Prior to take-off, cranes tend to lean in the direction of their impending flight. It gets funny when several adjacent birds all start to lean, and then hold that position for what seems like an unnecessary length of time before one bird will finally start the run-and-flap sequence that leads to lift-off.
Snow Geese flying between feeding areas mid-daySandhill Crane portrait
The middle of the day has notoriously harsh light, but is still a great time to search the refuge for other species or to watch interesting behaviors of the stars, the Snow Geese and Sandhill Cranes.
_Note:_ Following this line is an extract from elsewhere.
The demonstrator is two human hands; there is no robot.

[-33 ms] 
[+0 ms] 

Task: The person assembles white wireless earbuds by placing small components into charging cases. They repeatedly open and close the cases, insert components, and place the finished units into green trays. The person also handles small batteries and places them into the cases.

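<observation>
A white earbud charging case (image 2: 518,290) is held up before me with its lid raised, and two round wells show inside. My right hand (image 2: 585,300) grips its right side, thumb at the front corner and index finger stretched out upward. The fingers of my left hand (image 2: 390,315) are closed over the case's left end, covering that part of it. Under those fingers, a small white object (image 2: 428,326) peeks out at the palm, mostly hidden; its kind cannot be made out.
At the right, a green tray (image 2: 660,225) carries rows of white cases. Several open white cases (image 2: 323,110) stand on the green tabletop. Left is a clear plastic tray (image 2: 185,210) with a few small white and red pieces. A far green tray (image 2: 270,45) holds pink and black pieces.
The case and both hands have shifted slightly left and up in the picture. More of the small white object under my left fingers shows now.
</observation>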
When you take time to look elsewhere there is even more to see at Bosque. One of the biggest surprises was one morning when three large bull Elk came out from the shrub thickets, paused, and turned back and disappeared while my mouth fell open and my camera lay untouched on the seat.
Mule Deer
Other mammals spotted during the stay included Coyotes, Desert Cottontails, Collared Peccaries, a Rock Squirrel, and the very common Mule Deer.
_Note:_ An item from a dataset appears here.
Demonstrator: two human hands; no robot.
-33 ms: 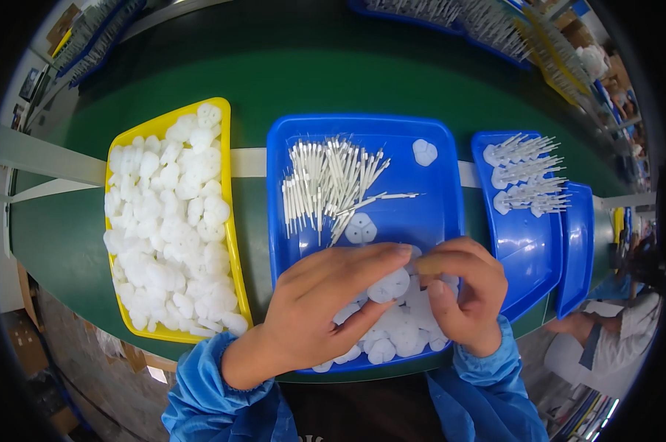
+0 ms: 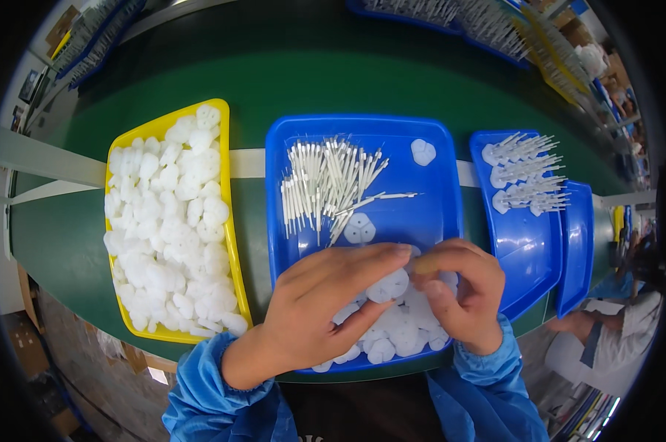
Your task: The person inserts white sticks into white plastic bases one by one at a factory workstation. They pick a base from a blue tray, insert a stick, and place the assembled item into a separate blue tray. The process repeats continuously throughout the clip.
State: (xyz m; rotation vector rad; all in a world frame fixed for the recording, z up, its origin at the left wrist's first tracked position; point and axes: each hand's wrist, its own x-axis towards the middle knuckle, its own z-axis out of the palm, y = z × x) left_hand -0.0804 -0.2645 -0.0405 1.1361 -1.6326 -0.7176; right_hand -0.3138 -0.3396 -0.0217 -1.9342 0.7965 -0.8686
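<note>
Over the near part of a blue tray [image 2: 451, 214], my left hand [image 2: 322, 302] is closed on a white rounded plastic disc [image 2: 386, 286] with lobed edges, between its fingers and thumb. Close to that disc's right side is my right hand [image 2: 465, 291], its thumb and forefinger curled together; whatever lies between them is hidden. Loose white discs [image 2: 399, 331] are heaped beneath both hands. Farther back in the same tray lies a bunch of thin white sticks [image 2: 322, 180] with fine wire-like tips. Two single discs lie apart, one beside the sticks [image 2: 360, 228], another in the far right corner [image 2: 423, 152].
A yellow tray [image 2: 228, 191] piled with white discs is on the left of the green table [image 2: 274, 74]. At right, a blue tray [image 2: 524, 250] holds discs with upright sticks [image 2: 528, 173]; another blue tray [image 2: 577, 250] adjoins it. A person [image 2: 628, 331] sits far right.
</note>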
Mountain Lion signage – there have been sightings at Bosque
Unfortunately, I once again failed to add one particularly elusive mammal to my life list but did get some hope from these scattered signs.
American Kestrel
Once you get past the masses of geese and cranes, there are plenty of other birds to see. My last post covered one of the several Great Horned Owls seen, but several other raptor species patrolled the skies including Bald Eagles, Red-tailed Hawks (many of which are various dark color morphs), Northern Harriers, Cooper’s Hawks, and American Kestrels.
Greater Roadrunner
Other species of note included a few lifers for me – Gambel’s Quail, Say’s Phoebe, Lesser Goldfinch, and a much sought-after species observed late in the trip – a couple of Greater Roadrunners. The first Roadrunner was a real skulker alongside a roadway and the second was noticed because of an unusual behavior. Roadrunners fluff up their feathers as they turn their back toward the sun to soak up warmth – they look like a dark gray puffball with a brown neck as they sit in the open for up to several minutes.
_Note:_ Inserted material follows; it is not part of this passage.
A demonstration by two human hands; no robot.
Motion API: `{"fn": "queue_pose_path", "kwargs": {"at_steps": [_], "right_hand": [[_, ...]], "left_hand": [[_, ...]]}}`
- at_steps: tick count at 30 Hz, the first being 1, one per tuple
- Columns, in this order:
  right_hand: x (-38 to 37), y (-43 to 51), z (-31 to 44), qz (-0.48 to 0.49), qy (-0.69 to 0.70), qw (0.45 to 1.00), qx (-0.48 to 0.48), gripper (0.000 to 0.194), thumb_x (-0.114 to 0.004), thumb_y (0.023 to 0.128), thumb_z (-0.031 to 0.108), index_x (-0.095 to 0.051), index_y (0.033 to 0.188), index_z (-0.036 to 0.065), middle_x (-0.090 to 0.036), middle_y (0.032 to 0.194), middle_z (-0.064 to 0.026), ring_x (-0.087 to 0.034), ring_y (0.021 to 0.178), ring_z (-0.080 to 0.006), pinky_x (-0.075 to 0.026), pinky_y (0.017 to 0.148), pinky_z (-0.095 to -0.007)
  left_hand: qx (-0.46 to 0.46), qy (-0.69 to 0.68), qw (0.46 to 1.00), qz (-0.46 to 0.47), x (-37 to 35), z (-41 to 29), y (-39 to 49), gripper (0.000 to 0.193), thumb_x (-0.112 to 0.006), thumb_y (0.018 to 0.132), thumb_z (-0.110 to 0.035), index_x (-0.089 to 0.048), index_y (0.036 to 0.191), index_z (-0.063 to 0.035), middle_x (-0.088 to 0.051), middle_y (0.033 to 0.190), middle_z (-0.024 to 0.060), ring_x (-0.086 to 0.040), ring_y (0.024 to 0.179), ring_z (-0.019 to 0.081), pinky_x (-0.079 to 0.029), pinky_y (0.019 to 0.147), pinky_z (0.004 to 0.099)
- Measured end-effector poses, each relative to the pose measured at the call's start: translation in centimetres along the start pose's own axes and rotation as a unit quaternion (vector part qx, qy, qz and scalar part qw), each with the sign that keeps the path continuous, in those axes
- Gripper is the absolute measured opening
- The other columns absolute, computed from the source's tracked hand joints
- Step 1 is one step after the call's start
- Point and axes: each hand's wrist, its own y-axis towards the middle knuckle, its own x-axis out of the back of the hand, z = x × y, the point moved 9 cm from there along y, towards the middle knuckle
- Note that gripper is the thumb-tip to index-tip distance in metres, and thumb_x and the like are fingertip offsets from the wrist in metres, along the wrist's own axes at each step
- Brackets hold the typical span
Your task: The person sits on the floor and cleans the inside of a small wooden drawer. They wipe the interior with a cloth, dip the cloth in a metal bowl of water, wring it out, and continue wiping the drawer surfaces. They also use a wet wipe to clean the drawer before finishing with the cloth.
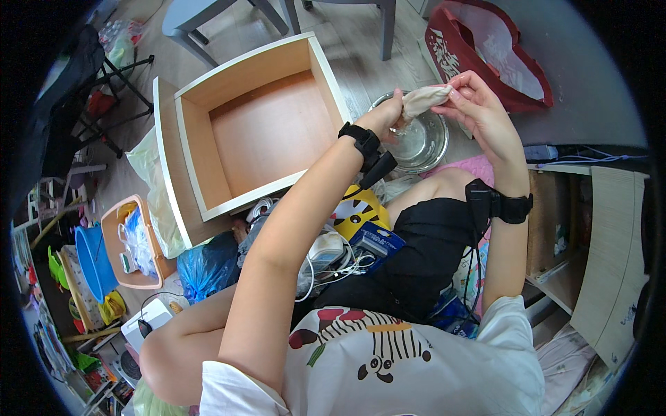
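A bunched off-white cloth is stretched between my two hands above a round metal basin on the floor. My left hand grips its left end over the basin's rim. At its other end, the fingers of my right hand pinch the cloth. The basin seems to hold some water. To the left, a wooden drawer lies with its open side up, its inside bare. Black straps with small devices circle both wrists. Cables, a white adapter and a blue battery tester pack rest near my lap.
A red bag stands beyond my right hand. Grey chair legs are behind the basin. Left of me are a blue plastic bag, a peach-coloured bin and a blue bucket. An open cabinet is at the right.
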Motion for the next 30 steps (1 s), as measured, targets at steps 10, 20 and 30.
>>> {"fn": "queue_pose_path", "kwargs": {"at_steps": [10,20,30], "right_hand": [[3.7,1.1,-13.1,-0.213,0.005,0.962,-0.170,0.024,-0.061,0.088,0.034,-0.061,0.101,0.014,-0.061,0.101,-0.0022,-0.053,0.091,-0.0169,-0.040,0.089,-0.0347],[1.0,3.5,-21.7,-0.112,0.415,0.854,-0.292,0.031,-0.057,0.090,0.037,-0.064,0.102,0.009,-0.066,0.107,-0.0115,-0.061,0.100,-0.0267,-0.048,0.089,-0.0456],[3.1,2.3,-23.9,-0.157,0.367,0.873,-0.281,0.020,-0.061,0.089,0.016,-0.060,0.105,0.003,-0.064,0.100,-0.0110,-0.063,0.091,-0.0240,-0.053,0.082,-0.0393]], "left_hand": [[-0.066,-0.135,0.989,-0.015,-0.1,0.2,2.5,0.028,-0.035,0.098,-0.016,-0.055,0.113,-0.0026,-0.063,0.103,0.0120,-0.063,0.086,0.0223,-0.054,0.079,0.0393],[-0.237,0.629,0.729,-0.130,-1.9,-3.4,0.4,0.029,-0.048,0.090,-0.023,-0.068,0.104,-0.0074,-0.065,0.096,0.0195,-0.058,0.102,0.0327,-0.046,0.088,0.0437],[-0.145,0.360,0.900,-0.196,1.8,-3.5,-1.3,0.033,-0.061,0.080,-0.017,-0.063,0.106,0.0028,-0.060,0.109,0.0280,-0.063,0.097,0.0374,-0.050,0.087,0.0374]]}}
Snow Geese at Crane Ponds with mountains as a backdrop
But Bosque is about the spectacle of thousands of birds in a stunning setting. There’s a feeling I get when I have these experiences that I have trouble putting into words. It’s a connection to the larger world, to something much bigger than me. A calmness comes over me. It is powerful, peaceful, and it gives me hope…hope for better things, hope for a world more in tune with natural cycles and events. It also always makes me thankful for those people that had the foresight to set these areas aside as protected lands, and to the people that have been, and are now, the caretakers of these public treasures.
A trip to Bosque is a dream come true for any naturalist or photographer. But while the numbers of the different species on the refuge are impressive (that week according to volunteers – 92,000 ducks, 46,000 Snow Geese, 8,900 Sandhill Cranes, 9 eagles), it did remind me of some special places back home – Mattamuskeet and Pocosin Lakes National Wildlife Refuges. And I think I will appreciate them even more now – while a Sandhill Crane is a rare sighting in NC, we do have more Snow Geese (estimated 85,000 last year at Pocosin Lakes alone), tens of thousands of ducks and Tundra Swans, many more eagles, and all those Black Bears I find so fascinating. I hope that one day the funding may exist to allow some additional development of visitor services facilities at our refuges, but for now, I am looking forward to my next trip down east in the next few days. I’ll be sure to pause and reflect how lucky we are to have these special places here in NC where we can be inspired by the spectacle of abundant wildlife.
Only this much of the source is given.